In the search for the reasons behind the high rate of dissimilar immigration to countries like Canada today, it may be argued that insufficient attention is paid to "the crisis of national identity" in those countries. Canada's official immigration figures are five times per capita those of the United States - and possibly the highest per capita in the world. A country with an atrophied sense of identity finds nothing worthwhile to preserve, and therefore is completely open to immigration and to continuous social and political reconstruction. Even a media-barrage of "horror-stories" about abuses of immigration provisions and refugee-claims would be unlikely to change things very much if Canada's own identity is vaporous - fundamentally lacking in a galvanizing, mobilizing feeling for something worthwhile to defend.

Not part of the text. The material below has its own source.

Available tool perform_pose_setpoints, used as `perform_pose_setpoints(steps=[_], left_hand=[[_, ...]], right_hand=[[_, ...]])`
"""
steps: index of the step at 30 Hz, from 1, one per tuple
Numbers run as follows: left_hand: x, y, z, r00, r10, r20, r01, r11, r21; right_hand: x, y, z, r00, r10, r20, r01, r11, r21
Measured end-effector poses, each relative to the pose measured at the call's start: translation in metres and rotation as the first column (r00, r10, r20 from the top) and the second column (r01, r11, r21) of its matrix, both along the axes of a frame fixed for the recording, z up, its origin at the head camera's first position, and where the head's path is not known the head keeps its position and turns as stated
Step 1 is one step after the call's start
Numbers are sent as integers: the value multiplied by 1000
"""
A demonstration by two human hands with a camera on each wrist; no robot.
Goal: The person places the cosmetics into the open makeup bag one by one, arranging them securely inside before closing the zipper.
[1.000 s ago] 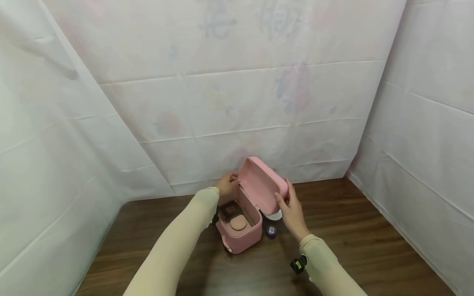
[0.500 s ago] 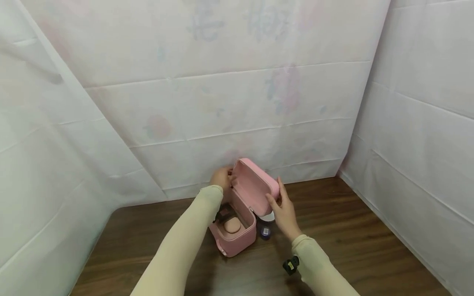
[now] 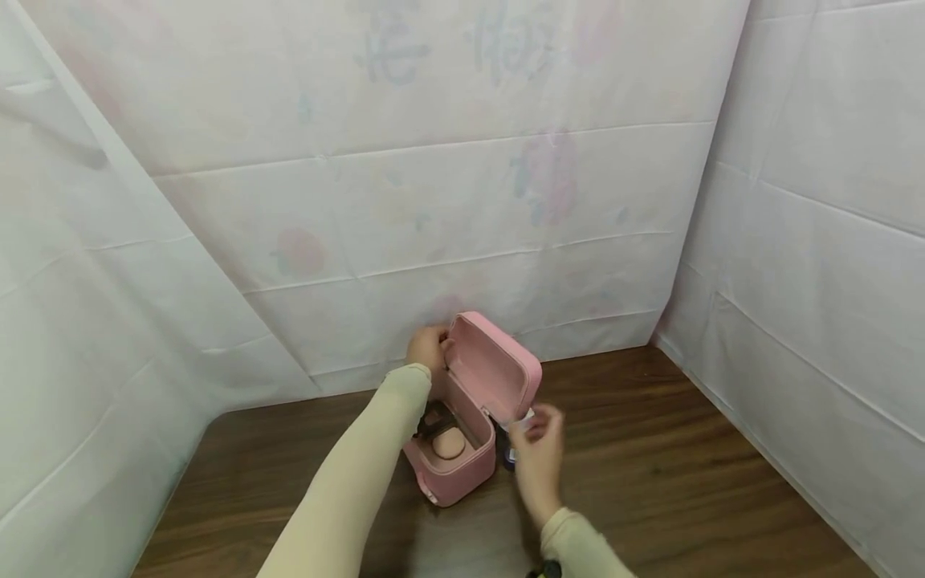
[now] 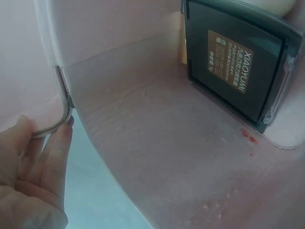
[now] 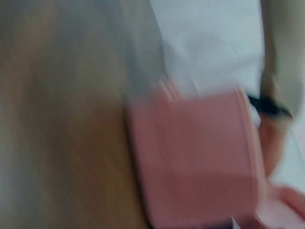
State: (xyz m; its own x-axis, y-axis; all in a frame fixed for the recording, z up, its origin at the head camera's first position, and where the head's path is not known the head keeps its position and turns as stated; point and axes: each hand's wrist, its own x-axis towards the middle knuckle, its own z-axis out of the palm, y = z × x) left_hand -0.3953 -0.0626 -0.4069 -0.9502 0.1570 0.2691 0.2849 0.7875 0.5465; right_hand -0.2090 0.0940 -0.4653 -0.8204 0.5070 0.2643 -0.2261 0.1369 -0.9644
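Note:
A pink cosmetic case [image 3: 462, 480] stands with its lid [image 3: 499, 353] raised. My left hand [image 3: 426, 348] pinches the lid's far corner; in the left wrist view the thumb of the left hand [image 4: 33, 176] lies inside the rim and fingers behind it. Inside the case are a dark makeup palette [image 4: 233, 62] and a round beige puff [image 3: 449, 443]. Off the lid, my right hand [image 3: 538, 461] is beside the lid's near corner, fingers bent with a gap to the thumb. A white piece [image 3: 530, 414] shows by its fingers; contact is unclear.
A small dark purple jar [image 3: 510, 459] stands beside the case, partly covered by the right hand. The case sits on a dark wooden table [image 3: 650, 449], close to a white sheet [image 3: 405, 209] hung behind. More sheets hang on both sides. The right wrist view is blurred.
My right hand has let go of the lid and moved down towards the table beside the case. The left hand keeps its place at the lid's far corner, and the lid stays raised.

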Motion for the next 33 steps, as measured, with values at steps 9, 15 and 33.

Canada's identity is crisscrossed with lines of fracture. It must first be acknowledged that Canada really consists of "two nations" - English Canada and French Canada (Quebec). An unbelievable amount of political energy is diverted into "keeping Quebec in Canada." English Canada is itself a heterogenous identity with at least three distinct regional cultures - the Maritimes (Atlantic Canada), Ontario, and Western Canada. English-Canadian national identity was never especially robust, and it has increasingly attenuated and atrophied since the 1960s. As Ray Conlogue has argued in his Impossible Nation The Longing for Homeland in Canada and Quebec (Stratford, Ontario The Mercury Press, 1996), English Canada was especially deficient in building up the "cultural-psychological" or imaginative aspects of its identity. With the worldwide fading of Britishness as a possible identity after 1945, English Canadians have been left with very little. Even the Canadian core tradition at its height appeared rather arid, consisting mostly of Lowland-Scots-Presbyterianism, Calvinist in religion, and Whig in politics, which seemed to perpetually war against any sense of Romantic nationalism or possible Celtic phantasie. Canadians of that era were, typically, especially stolid, unimaginative, and dull. Some historians have argued that the founding tradition of Canada was, in fact, nineteenth-century "reformism" or "radical liberalism" - rather than the high-Toryism originating with the United Empire Loyalists. The former, as opposed to the latter, would seem an especially inhospitable ground for building up a deeply-rooted, national, collective sense of purpose and meaning. The allure and temptation of American culture, which only increased as one went further into the Twentieth Century, was irresistible. Indeed, American pop-culture has overwhelmed English Canada to an almost unbelievable degree. In the post-1960s it would often be the case that Canadians would take U.S.-inspired trends (such as "rights-absolutism" or political correctness/ multiculturalism) and push them so far "forward" that the U.S. would appear to be lagging by comparison. And it would often be the very extremity of this "progressive" drive that would constitute Canada's "distinctivness" from the U.S.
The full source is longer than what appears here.